• **AIM OF THE TASK**: Without omitting anything, copy the data exactly.
= = = = = = =
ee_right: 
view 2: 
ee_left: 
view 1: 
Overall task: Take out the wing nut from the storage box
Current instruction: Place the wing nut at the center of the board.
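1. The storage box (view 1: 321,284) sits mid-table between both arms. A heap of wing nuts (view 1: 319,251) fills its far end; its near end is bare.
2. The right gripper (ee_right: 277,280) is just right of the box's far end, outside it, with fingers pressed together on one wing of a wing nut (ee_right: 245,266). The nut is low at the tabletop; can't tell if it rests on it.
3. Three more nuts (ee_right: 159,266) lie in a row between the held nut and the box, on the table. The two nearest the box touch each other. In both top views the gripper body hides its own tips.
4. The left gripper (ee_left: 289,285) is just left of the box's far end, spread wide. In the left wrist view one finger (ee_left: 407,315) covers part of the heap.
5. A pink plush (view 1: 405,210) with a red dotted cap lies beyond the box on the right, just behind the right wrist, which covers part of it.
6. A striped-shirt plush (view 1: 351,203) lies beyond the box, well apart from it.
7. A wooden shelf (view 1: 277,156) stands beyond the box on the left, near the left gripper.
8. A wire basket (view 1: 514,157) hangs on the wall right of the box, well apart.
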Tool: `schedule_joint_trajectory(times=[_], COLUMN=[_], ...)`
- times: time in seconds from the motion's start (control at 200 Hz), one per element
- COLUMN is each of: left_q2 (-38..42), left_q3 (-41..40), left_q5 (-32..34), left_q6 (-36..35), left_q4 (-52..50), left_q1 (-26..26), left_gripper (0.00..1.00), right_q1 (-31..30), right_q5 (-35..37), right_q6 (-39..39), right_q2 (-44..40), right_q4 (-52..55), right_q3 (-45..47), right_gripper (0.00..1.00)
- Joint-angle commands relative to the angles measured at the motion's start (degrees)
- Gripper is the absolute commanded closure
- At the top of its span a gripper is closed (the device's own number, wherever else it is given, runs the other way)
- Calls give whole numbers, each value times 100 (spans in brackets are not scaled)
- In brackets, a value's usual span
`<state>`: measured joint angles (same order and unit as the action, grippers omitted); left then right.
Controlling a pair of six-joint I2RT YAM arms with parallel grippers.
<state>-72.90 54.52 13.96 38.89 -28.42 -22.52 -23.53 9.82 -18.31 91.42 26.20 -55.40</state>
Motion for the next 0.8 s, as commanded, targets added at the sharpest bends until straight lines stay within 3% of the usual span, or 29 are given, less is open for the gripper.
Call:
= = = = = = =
• **ANSWER TO THIS PROBLEM**:
ee_right: 
view 2: 
ee_left: 
view 1: 
Overall task: Take out the wing nut from the storage box
Current instruction: Place the wing nut at the center of the board.
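1. The storage box (view 1: 321,284) sits mid-table between both arms. A heap of wing nuts (view 1: 319,251) fills its far end; its near end is bare.
2. The right gripper (ee_right: 277,280) is just right of the box's far end, outside it, with fingers pressed together on one wing of a wing nut (ee_right: 245,266). The nut is low at the tabletop; can't tell if it rests on it.
3. Three more nuts (ee_right: 159,266) lie in a row between the held nut and the box, on the table. The two nearest the box touch each other. In both top views the gripper body hides its own tips.
4. The left gripper (ee_left: 289,285) is just left of the box's far end, spread wide. In the left wrist view one finger (ee_left: 407,315) covers part of the heap.
5. A pink plush (view 1: 405,210) with a red dotted cap lies beyond the box on the right, just behind the right wrist, which covers part of it.
6. A striped-shirt plush (view 1: 351,203) lies beyond the box, well apart from it.
7. A wooden shelf (view 1: 277,156) stands beyond the box on the left, near the left gripper.
8. A wire basket (view 1: 514,157) hangs on the wall right of the box, well apart.
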Tool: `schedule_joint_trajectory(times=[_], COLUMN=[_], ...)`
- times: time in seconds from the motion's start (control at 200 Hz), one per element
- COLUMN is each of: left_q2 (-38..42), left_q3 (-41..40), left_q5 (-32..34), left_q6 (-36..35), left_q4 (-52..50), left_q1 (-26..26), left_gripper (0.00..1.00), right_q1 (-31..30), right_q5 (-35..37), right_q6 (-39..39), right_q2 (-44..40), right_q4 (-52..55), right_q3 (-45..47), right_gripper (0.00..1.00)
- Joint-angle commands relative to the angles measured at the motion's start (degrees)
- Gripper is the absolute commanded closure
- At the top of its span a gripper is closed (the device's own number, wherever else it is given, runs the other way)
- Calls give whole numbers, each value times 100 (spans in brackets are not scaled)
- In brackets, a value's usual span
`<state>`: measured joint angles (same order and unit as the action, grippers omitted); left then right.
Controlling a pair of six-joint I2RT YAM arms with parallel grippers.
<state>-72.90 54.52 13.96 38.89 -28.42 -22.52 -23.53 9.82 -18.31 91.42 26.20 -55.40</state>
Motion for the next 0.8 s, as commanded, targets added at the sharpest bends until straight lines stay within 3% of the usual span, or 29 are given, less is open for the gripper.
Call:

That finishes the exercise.